Re: [PATCH v3 6/6] slab: Make slub local_trylock_t more precise for LOCKDEP

Vlastimil Babka <vbabka@xxxxxxx> · Wed, 16 Jul 2025 15:35:13 +0200

On 7/16/25 04:29, Alexei Starovoitov wrote:
> From: Alexei Starovoitov <ast@xxxxxxxxxx>
> 
> Since kmalloc_nolock() can be called from any context
> the ___slab_alloc() can acquire local_trylock_t (which is rt_spin_lock
> in PREEMPT_RT) and attempt to acquire a different local_trylock_t
> while in the same task context.
> 
> The calling sequence might look like:
> kmalloc() -> tracepoint -> bpf -> kmalloc_nolock()
> 
> or more precisely:
> __lock_acquire+0x12ad/0x2590
> lock_acquire+0x133/0x2d0
> rt_spin_lock+0x6f/0x250
> ___slab_alloc+0xb7/0xec0
> kmalloc_nolock_noprof+0x15a/0x430
> my_debug_callback+0x20e/0x390 [testmod]
> ___slab_alloc+0x256/0xec0
> __kmalloc_cache_noprof+0xd6/0x3b0
> 
> Make LOCKDEP understand that local_trylock_t-s protect
> different kmem_caches.
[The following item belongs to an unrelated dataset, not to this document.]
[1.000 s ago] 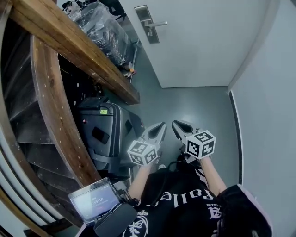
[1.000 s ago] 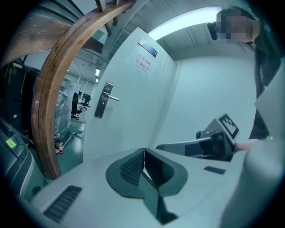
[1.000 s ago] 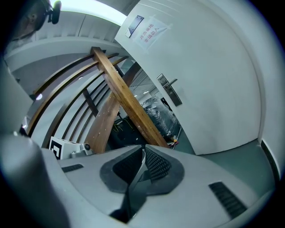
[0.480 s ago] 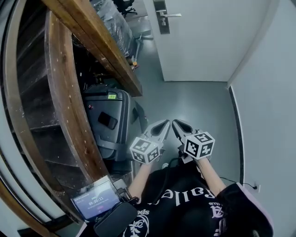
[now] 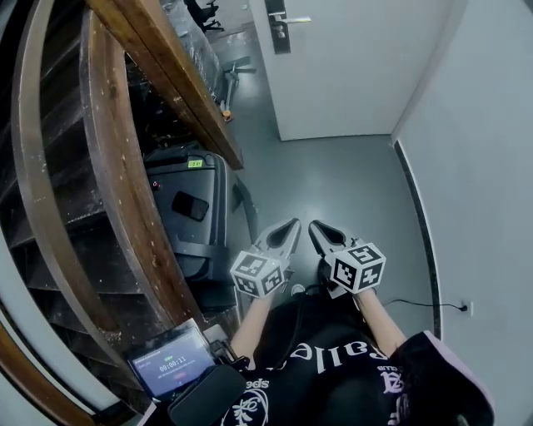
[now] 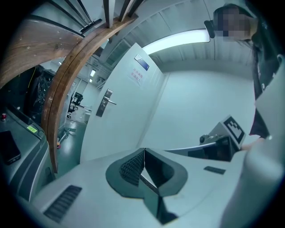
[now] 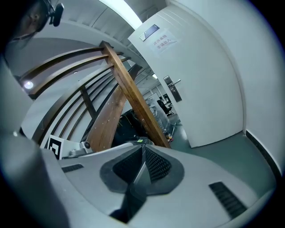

In order to do that add lock_class_key
> for each kmem_cache and use that key in local_trylock_t.
> 
> This stack trace is possible on both PREEMPT_RT and !PREEMPT_RT,
> but teach lockdep about it only for PREEMP_RT, since
> in !PREEMPT_RT the code is using local_trylock_irqsave() only.
> 
> Signed-off-by: Alexei Starovoitov <ast@xxxxxxxxxx>

Should we switch the order of patches 5 and 6 or is it sufficient there are
no callers of kmalloc_nolock() yet?

> ---
>  mm/slab.h |  1 +
>  mm/slub.c | 17 +++++++++++++++++
>  2 files changed, 18 insertions(+)
> 
> diff --git a/mm/slab.h b/mm/slab.h
> index 65f4616b41de..165737accb20 100644
> --- a/mm/slab.h
> +++ b/mm/slab.h
> @@ -262,6 +262,7 @@ struct kmem_cache_order_objects {
>  struct kmem_cache {
>  #ifndef CONFIG_SLUB_TINY
>  	struct kmem_cache_cpu __percpu *cpu_slab;
> +	struct lock_class_key lock_key;

I see " * The class key takes no space if lockdep is disabled:", ok good.

>  #endif
>  	/* Used for retrieving partial slabs, etc. */
>  	slab_flags_t flags;
> diff --git a/mm/slub.c b/mm/slub.c
> index c92703d367d7..526296778247 100644
> --- a/mm/slub.c
> +++ b/mm/slub.c
> @@ -3089,12 +3089,26 @@ static inline void note_cmpxchg_failure(const char *n,
>  
>  static void init_kmem_cache_cpus(struct kmem_cache *s)
>  {
> +#ifdef CONFIG_PREEMPT_RT
> +	/* Register lockdep key for non-boot kmem caches */
> +	bool finegrain_lockdep = !init_section_contains(s, 1);

I guess it's to avoid the "if (WARN_ON_ONCE(static_obj(key)))"
if it means the two bootstrap caches get a different class just by being
static, then I guess it works.

> +#else
> +	/*
> +	 * Don't bother with different lockdep classes for each
> +	 * kmem_cache, since we only use local_trylock_irqsave().
> +	 */
> +	bool finegrain_lockdep = false;
> +#endif
>  	int cpu;
>  	struct kmem_cache_cpu *c;
>  
> +	if (finegrain_lockdep)
> +		lockdep_register_key(&s->lock_key);
>  	for_each_possible_cpu(cpu) {
>  		c = per_cpu_ptr(s->cpu_slab, cpu);
>  		local_trylock_init(&c->lock);
> +		if (finegrain_lockdep)
> +			lockdep_set_class(&c->lock, &s->lock_key);
>  		c->tid = init_tid(cpu);
>  	}
>  }
> @@ -5976,6 +5990,9 @@ void __kmem_cache_release(struct kmem_cache *s)
>  {
>  	cache_random_seq_destroy(s);
>  #ifndef CONFIG_SLUB_TINY
> +#ifdef CONFIG_PREEMPT_RT
> +	lockdep_unregister_key(&s->lock_key);
> +#endif
>  	free_percpu(s->cpu_slab);
>  #endif
>  	free_kmem_cache_nodes(s);